» EXERCISE INSTRUCTIONS
Begin at the first line below and copy each line exactly, ending with the line where "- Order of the" appears.

» WORKING DATA
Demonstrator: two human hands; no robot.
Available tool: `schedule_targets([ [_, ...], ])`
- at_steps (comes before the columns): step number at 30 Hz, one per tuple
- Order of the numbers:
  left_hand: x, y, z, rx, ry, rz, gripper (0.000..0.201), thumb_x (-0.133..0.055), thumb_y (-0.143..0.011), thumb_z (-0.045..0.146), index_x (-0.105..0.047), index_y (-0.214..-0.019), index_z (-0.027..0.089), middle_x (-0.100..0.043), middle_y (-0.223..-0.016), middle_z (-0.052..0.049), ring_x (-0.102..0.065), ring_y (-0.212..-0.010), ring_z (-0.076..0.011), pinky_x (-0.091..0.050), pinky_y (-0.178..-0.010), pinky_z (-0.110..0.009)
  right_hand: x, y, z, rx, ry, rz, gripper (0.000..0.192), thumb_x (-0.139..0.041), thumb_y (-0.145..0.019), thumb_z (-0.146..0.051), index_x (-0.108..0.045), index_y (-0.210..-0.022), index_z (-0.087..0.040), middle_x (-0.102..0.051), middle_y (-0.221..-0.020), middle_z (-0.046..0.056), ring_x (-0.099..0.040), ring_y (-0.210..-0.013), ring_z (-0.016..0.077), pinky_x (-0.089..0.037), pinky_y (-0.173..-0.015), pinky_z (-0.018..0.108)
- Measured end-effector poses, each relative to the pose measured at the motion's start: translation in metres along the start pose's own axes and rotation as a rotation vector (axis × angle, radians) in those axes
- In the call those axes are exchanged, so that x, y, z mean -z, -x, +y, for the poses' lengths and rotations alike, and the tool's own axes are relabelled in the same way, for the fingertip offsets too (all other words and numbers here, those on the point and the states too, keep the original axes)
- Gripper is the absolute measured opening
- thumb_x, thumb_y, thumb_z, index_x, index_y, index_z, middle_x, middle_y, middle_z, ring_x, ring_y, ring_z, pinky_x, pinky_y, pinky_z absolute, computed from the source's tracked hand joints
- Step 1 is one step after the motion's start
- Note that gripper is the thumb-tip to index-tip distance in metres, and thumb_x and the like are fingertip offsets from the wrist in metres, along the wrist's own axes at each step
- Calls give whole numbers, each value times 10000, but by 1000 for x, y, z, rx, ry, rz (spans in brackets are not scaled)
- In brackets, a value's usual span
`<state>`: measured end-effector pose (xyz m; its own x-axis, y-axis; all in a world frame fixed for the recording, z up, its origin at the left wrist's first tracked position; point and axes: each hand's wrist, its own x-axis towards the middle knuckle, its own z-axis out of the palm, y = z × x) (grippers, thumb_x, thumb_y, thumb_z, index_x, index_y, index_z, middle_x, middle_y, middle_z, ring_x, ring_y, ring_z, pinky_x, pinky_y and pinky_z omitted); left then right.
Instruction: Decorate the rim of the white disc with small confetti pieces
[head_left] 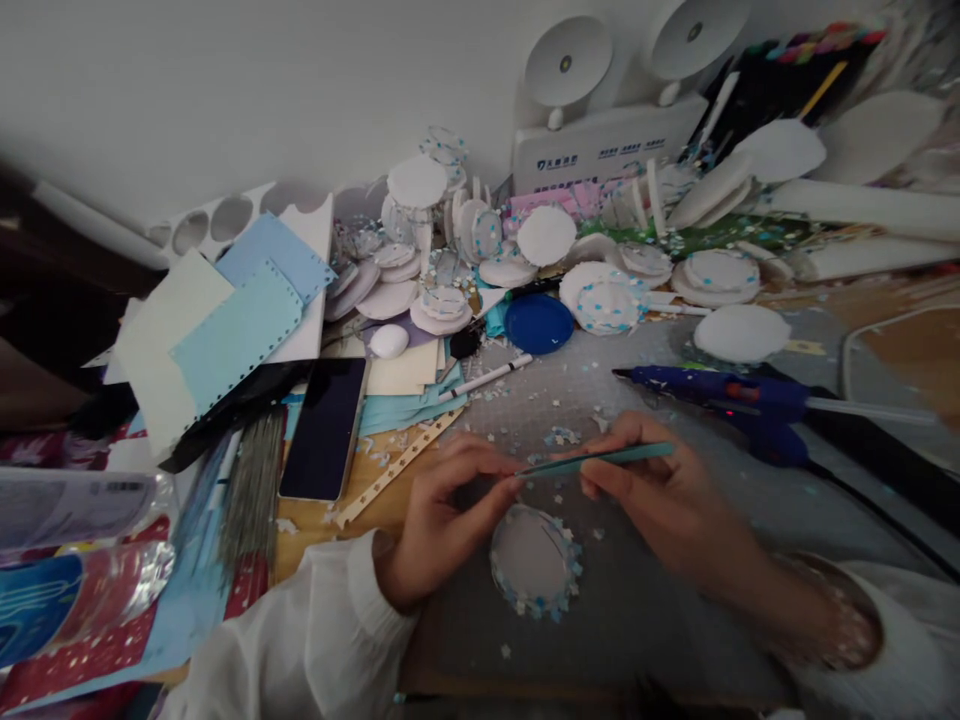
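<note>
My right hand grips a pair of teal tweezers, pinched between thumb and fingers, with the narrow end pointing left. At that tip, the thumb and index finger of my left hand are pressed together. Whatever they pinch there is too small to make out. Just below both hands, a round wreath-like ring edged with small blue and white flower shapes lies on the grey cutting mat. Tiny loose flower pieces are scattered around it.
A blue glue gun with its cord lies at right, beside a dark strip. Left are a phone, a bundle of thin wires and plastic bottles. White discs, decorated rings and a blue lid crowd the back, before a twin-lamp emergency light.
</note>
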<state>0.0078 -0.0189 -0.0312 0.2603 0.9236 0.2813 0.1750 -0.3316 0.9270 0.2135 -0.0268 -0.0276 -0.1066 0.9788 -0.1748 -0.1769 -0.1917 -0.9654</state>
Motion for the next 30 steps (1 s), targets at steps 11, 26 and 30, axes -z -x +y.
schedule_targets([
  [11,0,-1,1,67,34,21,31,-705,-798,174,-722,-786,150,-685,-741,-56,-624,-734,-159,-498,-677,-267,2,-1,0,32,16,0,179,-739,-765,-304,-576,-745,-232,-636,-606,-38,-619,-590,111,-503,-548,210],
  [26,2,-4,-1,205,227,-14,66,-740,-768,202,-728,-713,166,-665,-683,-35,-598,-663,-137,-473,-625,-254,1,4,3,235,115,58,141,-757,-733,-226,-621,-758,-257,-667,-801,7,-722,-816,188,-603,-707,284],
  [30,4,-4,-2,198,233,-31,39,-737,-771,183,-733,-733,172,-661,-698,-32,-597,-677,-135,-470,-632,-253,1,3,3,222,114,60,136,-747,-745,-228,-620,-767,-269,-690,-804,2,-715,-825,178,-590,-711,277],
])
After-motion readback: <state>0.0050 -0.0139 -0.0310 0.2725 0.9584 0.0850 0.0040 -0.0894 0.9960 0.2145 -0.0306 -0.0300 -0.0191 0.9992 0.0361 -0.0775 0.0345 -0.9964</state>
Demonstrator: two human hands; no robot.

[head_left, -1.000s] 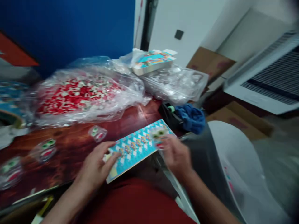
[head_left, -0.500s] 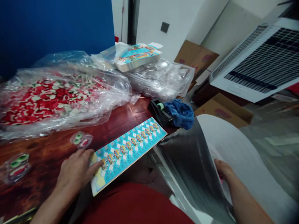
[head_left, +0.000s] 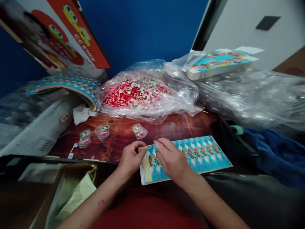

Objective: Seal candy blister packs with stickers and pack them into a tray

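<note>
Head camera view of a reddish-brown worktop (head_left: 119, 132), seen past a person's two bare hands. A long blue printed sheet (head_left: 200, 154) lies at the near edge, right of its middle, its lower border jutting out over that edge. Left hand (head_left: 131, 157): at the sheet's left end, thumb and fingers bent around its upper left corner; whether they pinch it cannot be told. Right hand (head_left: 173, 160): laid over the sheet's left half, fingertips bunched at its upper border, just beside the left hand but apart from it. Whether those fingertips hold anything is hidden.

Beyond the hands, toward the left edge, sit three small clear packs (head_left: 139, 131), each with green-and-white rounds and a red piece. A big clear bag (head_left: 143, 95) of red and white pieces fills the back edge. Near the back right corner, a stack of blue printed cards (head_left: 219, 65) rests on clear plastic (head_left: 250, 95). Toward the right edge, a dark tape dispenser (head_left: 240, 143) touches a blue cloth (head_left: 274, 149).
</note>
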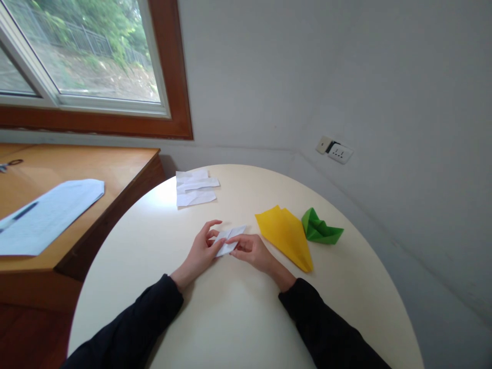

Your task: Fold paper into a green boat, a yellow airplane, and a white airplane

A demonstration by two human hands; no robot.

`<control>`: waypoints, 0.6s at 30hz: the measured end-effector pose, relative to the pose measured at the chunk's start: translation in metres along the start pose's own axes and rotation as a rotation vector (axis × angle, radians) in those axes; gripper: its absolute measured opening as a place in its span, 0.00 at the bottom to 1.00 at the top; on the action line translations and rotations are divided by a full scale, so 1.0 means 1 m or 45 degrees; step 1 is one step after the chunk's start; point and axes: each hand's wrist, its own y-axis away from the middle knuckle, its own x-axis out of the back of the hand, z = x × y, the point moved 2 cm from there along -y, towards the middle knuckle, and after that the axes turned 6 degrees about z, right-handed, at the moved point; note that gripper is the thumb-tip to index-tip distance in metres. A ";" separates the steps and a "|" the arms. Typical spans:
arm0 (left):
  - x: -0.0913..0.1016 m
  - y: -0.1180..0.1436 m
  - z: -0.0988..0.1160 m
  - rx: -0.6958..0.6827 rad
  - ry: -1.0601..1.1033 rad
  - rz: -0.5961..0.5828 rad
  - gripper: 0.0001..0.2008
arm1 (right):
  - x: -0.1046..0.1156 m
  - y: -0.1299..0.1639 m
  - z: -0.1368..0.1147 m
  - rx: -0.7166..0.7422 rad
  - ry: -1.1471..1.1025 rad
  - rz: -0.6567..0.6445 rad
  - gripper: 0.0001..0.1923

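A small piece of folded white paper [230,236] is held between my two hands, just above the middle of the round table. My left hand [203,248] grips its left side, thumb on top and fingers partly hidden behind. On the right side, the thumb and fingers of my right hand [251,250] pinch the lower edge. Close to my right wrist lies a yellow folded paper [286,233]. A green origami boat [321,228] rests beside it, touching or nearly touching its right edge.
Several white paper pieces [196,187] lie at the far left of the round table [238,323]. On the wooden desk [115,159] at left are a stack of sheets [57,215], a pen [25,211] and scissors [11,164]. A wall with a socket [340,152] stands behind.
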 end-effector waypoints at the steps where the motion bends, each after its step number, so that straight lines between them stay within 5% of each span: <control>1: 0.000 0.000 0.000 0.011 0.004 0.001 0.25 | 0.001 0.000 0.001 -0.003 0.005 0.000 0.15; 18: 0.000 0.001 0.004 -0.007 -0.065 0.013 0.24 | -0.006 -0.001 -0.006 0.039 0.284 0.099 0.11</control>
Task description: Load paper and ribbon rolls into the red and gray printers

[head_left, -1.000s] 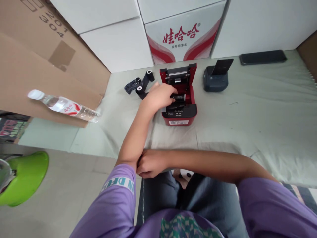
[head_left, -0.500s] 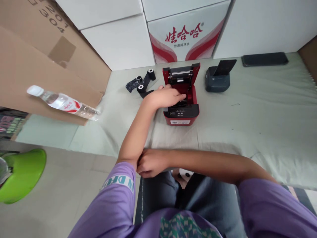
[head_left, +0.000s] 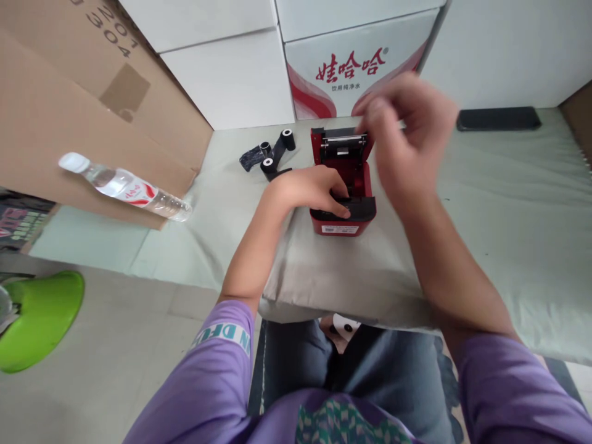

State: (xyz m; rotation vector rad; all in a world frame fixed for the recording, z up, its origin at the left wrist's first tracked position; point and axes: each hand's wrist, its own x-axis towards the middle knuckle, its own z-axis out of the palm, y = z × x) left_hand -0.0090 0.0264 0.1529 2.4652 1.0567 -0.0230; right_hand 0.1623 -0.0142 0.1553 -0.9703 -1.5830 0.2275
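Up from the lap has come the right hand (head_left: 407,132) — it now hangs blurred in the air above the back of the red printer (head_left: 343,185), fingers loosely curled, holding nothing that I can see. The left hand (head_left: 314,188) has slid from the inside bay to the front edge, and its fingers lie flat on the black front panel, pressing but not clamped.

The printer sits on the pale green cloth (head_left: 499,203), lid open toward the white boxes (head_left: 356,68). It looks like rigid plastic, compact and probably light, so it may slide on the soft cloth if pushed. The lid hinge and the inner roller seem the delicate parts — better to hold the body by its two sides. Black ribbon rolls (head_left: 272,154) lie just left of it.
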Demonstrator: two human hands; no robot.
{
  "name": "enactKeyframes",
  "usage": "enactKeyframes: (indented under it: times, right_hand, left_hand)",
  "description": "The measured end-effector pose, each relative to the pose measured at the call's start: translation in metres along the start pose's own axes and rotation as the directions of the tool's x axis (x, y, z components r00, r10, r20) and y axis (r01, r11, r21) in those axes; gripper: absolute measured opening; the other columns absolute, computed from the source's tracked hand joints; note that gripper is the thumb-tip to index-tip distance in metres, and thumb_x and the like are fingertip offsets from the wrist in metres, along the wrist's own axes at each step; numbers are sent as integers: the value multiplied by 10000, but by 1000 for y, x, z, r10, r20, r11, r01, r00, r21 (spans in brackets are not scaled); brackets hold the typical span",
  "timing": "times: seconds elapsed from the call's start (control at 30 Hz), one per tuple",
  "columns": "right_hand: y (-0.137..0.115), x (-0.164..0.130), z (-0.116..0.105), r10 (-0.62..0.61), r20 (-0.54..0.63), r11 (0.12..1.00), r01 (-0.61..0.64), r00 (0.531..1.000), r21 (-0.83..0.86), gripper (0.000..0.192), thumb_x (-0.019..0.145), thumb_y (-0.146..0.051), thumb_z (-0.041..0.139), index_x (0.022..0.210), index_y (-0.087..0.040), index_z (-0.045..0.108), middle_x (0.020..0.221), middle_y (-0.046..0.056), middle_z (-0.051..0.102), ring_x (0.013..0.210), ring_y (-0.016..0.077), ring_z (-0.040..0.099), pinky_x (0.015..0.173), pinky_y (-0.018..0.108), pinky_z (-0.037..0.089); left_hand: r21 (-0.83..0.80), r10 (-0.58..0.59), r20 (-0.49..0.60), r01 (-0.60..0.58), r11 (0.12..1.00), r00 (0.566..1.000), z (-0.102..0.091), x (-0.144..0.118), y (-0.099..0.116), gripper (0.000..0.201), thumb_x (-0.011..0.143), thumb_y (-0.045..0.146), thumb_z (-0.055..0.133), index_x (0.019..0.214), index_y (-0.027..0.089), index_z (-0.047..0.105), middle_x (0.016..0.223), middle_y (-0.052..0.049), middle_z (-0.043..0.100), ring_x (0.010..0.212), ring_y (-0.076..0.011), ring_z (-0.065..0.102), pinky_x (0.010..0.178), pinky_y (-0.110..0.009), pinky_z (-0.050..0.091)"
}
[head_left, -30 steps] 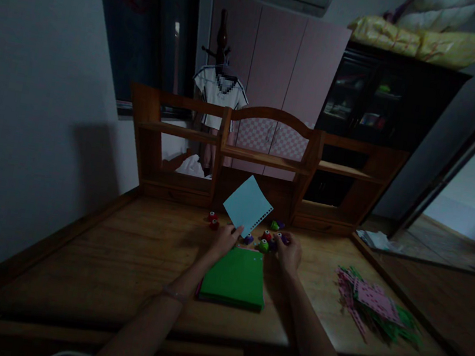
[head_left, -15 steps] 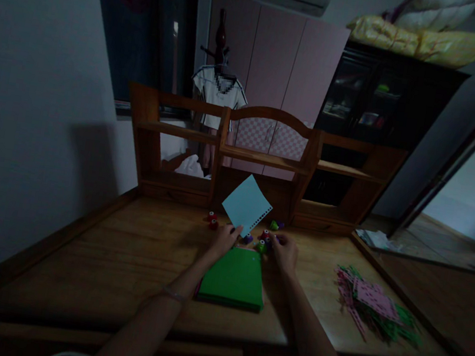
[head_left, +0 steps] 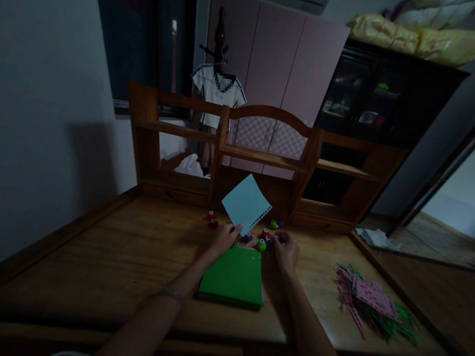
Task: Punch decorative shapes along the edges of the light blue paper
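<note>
A light blue square sheet of paper (head_left: 246, 203) with a row of holes along its lower right edge is pinched at its bottom corner by my left hand (head_left: 227, 237). My right hand (head_left: 286, 251) has its fingers closed on a small dark purple piece, mostly hidden by the fingertips. Close by lie small coloured figures with white round eyes: a green figure (head_left: 261, 245), a red figure (head_left: 265, 234) and a purple figure (head_left: 247, 238). Below my hands rests a stack of green sheets (head_left: 233, 277), with some pink showing at its edges.
Two red figures (head_left: 212, 222) sit left of the paper; a green and purple pair (head_left: 275, 225) lies farther back. A pile of pink and green paper strips (head_left: 376, 306) covers part of the wooden desk (head_left: 119, 255) at right. The wooden shelf (head_left: 262, 158) stands along the back edge.
The view has shifted very slightly. My left hand still holds up the blue paper, and my right hand stays almost in place beside the figures, its fingers moving only a little.
</note>
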State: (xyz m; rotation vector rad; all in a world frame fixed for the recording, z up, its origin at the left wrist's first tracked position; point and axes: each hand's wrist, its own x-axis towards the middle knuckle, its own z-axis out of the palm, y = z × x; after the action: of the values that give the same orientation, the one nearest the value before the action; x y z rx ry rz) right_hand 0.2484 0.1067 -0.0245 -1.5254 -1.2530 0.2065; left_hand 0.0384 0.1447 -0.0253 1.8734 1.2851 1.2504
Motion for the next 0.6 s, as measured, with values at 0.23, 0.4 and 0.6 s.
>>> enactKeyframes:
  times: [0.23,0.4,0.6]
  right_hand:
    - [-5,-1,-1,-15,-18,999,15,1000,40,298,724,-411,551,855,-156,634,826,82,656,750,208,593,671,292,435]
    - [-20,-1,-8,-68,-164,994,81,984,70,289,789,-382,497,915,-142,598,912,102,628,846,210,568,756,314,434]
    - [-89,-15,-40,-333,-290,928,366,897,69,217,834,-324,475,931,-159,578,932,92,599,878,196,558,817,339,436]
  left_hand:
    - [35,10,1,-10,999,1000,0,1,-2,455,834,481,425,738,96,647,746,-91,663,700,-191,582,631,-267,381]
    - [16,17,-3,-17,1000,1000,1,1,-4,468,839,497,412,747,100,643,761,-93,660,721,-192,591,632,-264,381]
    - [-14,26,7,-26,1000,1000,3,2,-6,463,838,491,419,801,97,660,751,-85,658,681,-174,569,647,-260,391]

» RESPONSE TO THIS TASK
Demonstrator: two human hands; no robot.
Available tool: `schedule_targets([ [_, ...], ])`
- at_steps (comes before the columns): step number at 30 Hz, one per tuple
- Order of the numbers:

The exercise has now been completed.